In the rush of getting from one place to another, we might sometimes forget to take a moment to observe our surroundings. While some train stations are just that, a bunch of platforms with or without a roof, there are some that are outright architectural marvels that are worth taking some extra time to explore.
1. Antwerpen-Centraal, Antwerp, Belgium
If you google “most beautiful train station in the world”, the first picture that comes up is of the Central Station in Antwerp. Built between 1895 and 1905, it was designed by architect Louis Delacenserie in a neo-baroque style. Everything, from the marble tiles to the stained glass and the majestic clock breaths luxury.
2. St Pancras International, London, UK
The red brick, Gothic building was finished in 1968 following the plans of civil engineer William Henry Barlow, commissioned by the Midland Railway, which, at the time, didn’t have a dedicated line into London. Complete with the St Pancras Renaissance London Hotel, the station is now the international railway hub and a landmark of the city.
3. Milano Centrale, Milan, Italy
Architect Ulisse Stacchini was inspired by the Washington Union Station when designing Milan’s Central Station, resulting in a style described as “Assyrian-Lombard”. What was originally a simple building design became more and more complex as former Prime Minister Mussolini wanted Milan’s Central Station to reflect the nation’s powerful regime. The result is a gorgeous blend of architectural styles, including Art Deco and Art Nouveau.
4. Liège-Guillemins, Liège, Belgium
Another gem to be discovered in Belgium. Designed by Santiago Calatrava, the strikingly modern station of Liège-Guillemins consists mainly of glass, steel and white concrete. With light pouring in through the many skylights and windows, the station has become famous among photographers for the way light floods through its colourful glass panels.
5. Madrid Atocha, Madrid, Spain
The current station dates back to 1892, after the original construction was engulfed by fire in 1851 and had to be rebuilt. For the façade, architect Alberto de Palacio collaborated with Gustave Eiffel, creating the impressive wrought iron style. However, the real wonder is on the inside, the station housing a 4,000 square metre botanical garden, featuring around 7,000 plant species as well as small ponds with fish and turtles.
6. Toledo, Naples, Italy
Opened in 2012, Naples’ Toledo station is part of the municipality’s Stazioni dell’Arte (Stations of Art) project, which called on international architects to design 12 new metro stations for the city. Known for its psychedelic swirl of violet-blue and 40-metre-long escalator, Toledo considered the crown jewel of the project. Before adventuring into the depths of the station, mosaics inspired by the history of Naples adorn the walls of the atrium.

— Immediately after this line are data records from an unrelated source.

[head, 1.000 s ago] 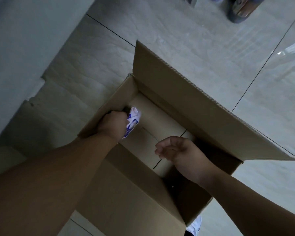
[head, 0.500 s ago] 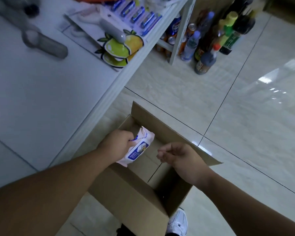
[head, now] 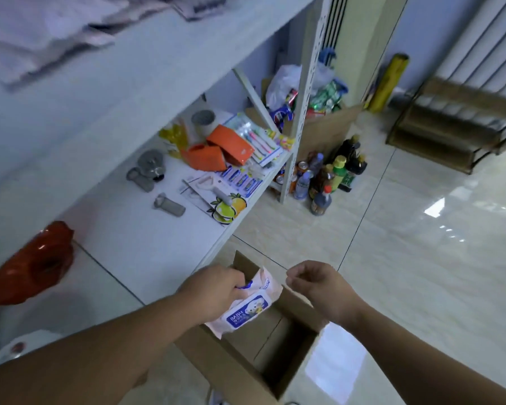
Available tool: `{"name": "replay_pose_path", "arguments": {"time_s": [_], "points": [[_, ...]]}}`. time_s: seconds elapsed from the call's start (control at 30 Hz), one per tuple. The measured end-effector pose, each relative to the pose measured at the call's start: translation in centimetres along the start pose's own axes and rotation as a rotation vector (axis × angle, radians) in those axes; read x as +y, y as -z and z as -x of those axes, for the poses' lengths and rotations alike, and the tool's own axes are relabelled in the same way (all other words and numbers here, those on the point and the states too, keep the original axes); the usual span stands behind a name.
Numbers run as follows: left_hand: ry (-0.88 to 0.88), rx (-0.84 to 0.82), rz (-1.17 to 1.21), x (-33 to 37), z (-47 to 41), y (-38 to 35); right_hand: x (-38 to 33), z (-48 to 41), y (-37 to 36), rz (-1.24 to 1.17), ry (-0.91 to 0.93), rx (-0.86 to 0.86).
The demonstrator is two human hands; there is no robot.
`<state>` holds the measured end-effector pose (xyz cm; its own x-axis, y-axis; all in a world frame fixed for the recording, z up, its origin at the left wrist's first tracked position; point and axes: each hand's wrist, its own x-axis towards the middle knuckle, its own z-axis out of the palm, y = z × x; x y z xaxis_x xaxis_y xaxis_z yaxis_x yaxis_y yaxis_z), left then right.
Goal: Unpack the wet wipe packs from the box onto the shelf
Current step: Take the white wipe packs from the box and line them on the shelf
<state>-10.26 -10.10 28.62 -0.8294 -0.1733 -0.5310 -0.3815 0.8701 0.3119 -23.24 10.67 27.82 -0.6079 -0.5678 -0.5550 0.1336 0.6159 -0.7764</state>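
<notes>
**While one pack is in hand**

Wet wipe pack [head: 246,308]: gripped in my left hand [head: 214,290], over the box [head: 237,372], not yet on the shelf [head: 135,244]. Right hand [head: 319,287]: loosely curled, empty. Visible box floor looks bare; I judge this pack near the last.

We note our left hand [head: 214,290] reaching forward, knuckles up, fingers curled round a wet wipe pack [head: 246,310], and our right hand [head: 319,287] level beside it, not touching, fingers loosely curled, holding nothing.
</notes>
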Motion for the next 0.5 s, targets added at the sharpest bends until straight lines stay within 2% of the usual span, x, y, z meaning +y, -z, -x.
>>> {"name": "replay_pose_path", "arguments": {"time_s": [0.23, 0.33, 0.5], "points": [[-0.013, 0.096, 0.014, 5.6, 11.1, 11.9, -14.6, 6.9, 3.5, 0.17, 0.216, -0.132], [-0.031, 0.172, -0.013, 7.4, 16.3, 17.4, -20.5, 10.0, 4.5, 0.222, 0.315, -0.248], [-0.017, 0.309, -0.023, 7.9, 25.8, 26.2, -30.8, 15.9, 4.3, 0.108, 0.462, -0.43]]}}
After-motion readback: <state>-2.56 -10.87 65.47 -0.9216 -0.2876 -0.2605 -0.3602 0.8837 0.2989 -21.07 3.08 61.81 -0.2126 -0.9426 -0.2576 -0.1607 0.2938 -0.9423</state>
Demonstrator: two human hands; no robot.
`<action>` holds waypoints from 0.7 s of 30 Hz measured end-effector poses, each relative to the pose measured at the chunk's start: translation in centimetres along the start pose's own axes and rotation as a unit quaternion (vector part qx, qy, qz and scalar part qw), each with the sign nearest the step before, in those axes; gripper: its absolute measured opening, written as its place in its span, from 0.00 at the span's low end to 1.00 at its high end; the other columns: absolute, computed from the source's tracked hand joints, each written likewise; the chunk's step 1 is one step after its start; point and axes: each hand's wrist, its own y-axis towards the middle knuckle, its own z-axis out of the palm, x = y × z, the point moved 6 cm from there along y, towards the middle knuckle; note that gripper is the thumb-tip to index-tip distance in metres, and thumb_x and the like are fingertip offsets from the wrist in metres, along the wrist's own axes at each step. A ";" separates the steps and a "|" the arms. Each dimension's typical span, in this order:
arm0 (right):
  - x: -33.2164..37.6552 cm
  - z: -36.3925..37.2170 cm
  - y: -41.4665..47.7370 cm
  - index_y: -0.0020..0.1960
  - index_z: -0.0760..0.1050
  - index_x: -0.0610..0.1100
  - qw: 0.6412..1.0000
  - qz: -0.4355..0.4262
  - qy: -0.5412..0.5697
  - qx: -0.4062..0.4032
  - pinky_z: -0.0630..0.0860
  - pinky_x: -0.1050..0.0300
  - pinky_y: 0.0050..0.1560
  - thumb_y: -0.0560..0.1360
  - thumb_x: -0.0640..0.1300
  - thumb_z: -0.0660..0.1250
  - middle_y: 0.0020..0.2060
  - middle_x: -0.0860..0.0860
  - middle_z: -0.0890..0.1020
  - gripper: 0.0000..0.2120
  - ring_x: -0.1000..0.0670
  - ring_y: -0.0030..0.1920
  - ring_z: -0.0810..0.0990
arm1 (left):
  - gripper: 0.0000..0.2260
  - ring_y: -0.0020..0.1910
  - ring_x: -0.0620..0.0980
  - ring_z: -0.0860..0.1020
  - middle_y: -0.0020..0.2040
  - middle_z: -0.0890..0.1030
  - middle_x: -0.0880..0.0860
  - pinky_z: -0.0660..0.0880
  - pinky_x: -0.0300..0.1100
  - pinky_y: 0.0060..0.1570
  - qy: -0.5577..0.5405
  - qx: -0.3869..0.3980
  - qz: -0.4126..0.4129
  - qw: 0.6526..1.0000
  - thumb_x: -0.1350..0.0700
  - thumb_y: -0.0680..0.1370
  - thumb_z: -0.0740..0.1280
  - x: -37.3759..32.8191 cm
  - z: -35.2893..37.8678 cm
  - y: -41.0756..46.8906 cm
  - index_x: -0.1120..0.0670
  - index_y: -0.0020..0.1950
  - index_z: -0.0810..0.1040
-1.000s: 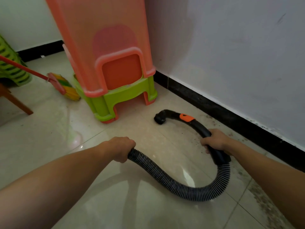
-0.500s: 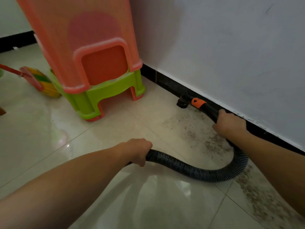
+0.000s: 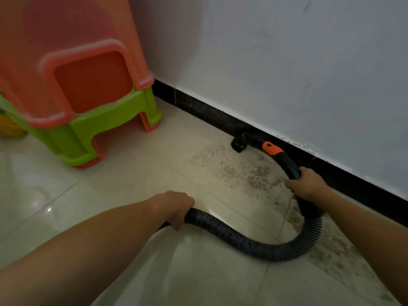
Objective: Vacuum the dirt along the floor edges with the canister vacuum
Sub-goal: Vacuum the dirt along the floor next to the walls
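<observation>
A black ribbed vacuum hose (image 3: pixel 249 240) curves across the pale tiled floor and ends in a curved black handle tube with an orange slider (image 3: pixel 272 148). Its open nozzle end (image 3: pixel 239 143) sits on the floor right against the black skirting board (image 3: pixel 205 112). My right hand (image 3: pixel 308 184) grips the handle tube just behind the orange part. My left hand (image 3: pixel 176 206) grips the ribbed hose further back, at centre. Brown dirt specks (image 3: pixel 247 173) are scattered on the tiles between the nozzle and my right hand and along the wall to the right. The canister is out of view.
A stack of orange and green plastic stools (image 3: pixel 84 102) stands at the upper left, close to the wall corner. A yellow broom head (image 3: pixel 11 129) peeks out behind it at the left edge. The white wall (image 3: pixel 287 62) runs diagonally along the right.
The nozzle moved from the open floor near the stools over to the skirting board, then a little along it. My view shifted closer to the wall. Both hands kept their grips.
</observation>
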 end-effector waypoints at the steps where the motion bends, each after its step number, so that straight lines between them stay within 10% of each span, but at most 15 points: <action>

7. São Bento, Porto, Portugal
Construction of the São Bento (Saint Benedict) station in Porto started in 1904 and was only finished in 1916. The building was designed by architect José Marques da Silva, who was influenced by the Beaux-Arts style that was particularly popular in France at the time, while the azulejo tile panels that adorn the vestibule were designed and painted by Jorge Colaço. There are around 20,000 tiles forming panels that depict either historic scenes and battles or rural life.
8. Gare de Lyon, Paris, France
Officially opened to the public on 12 August 1849, the station was designed by architect François-Alexis Cendrier under the direction of Baron Haussman in a Belle Epoque style. Besides the impressive exterior, the inside décor is nothing short of opulent. Marble staircases lead to the iconic “Le Train Bleu” (The Blue Train) restaurant, the walls of which are adorned with frescoes depicting 19th century France.
9. Gare do Oriente, Lisbon, Portugal
Lisbon’s Gare do Oriente was built for the World Expo 1998 as an intermodal transport hub. Influenced by the Gothic style, Spanish architect Santiago Calatrava designed the building with its remarkable lattice structure of glass and metal.
10. Hungerburg, Innsbruck, Austria
The Hungerburgbahn is a hybrid funicular railway in Innsbruck, Austria, connecting the city district of Hungerburg with the city centre. The new Hungerburgbahn is one of the landmarks of the city, with stations designed by Zaha Hadid in the unique style that gave her the nickname of “Queen of Curve”.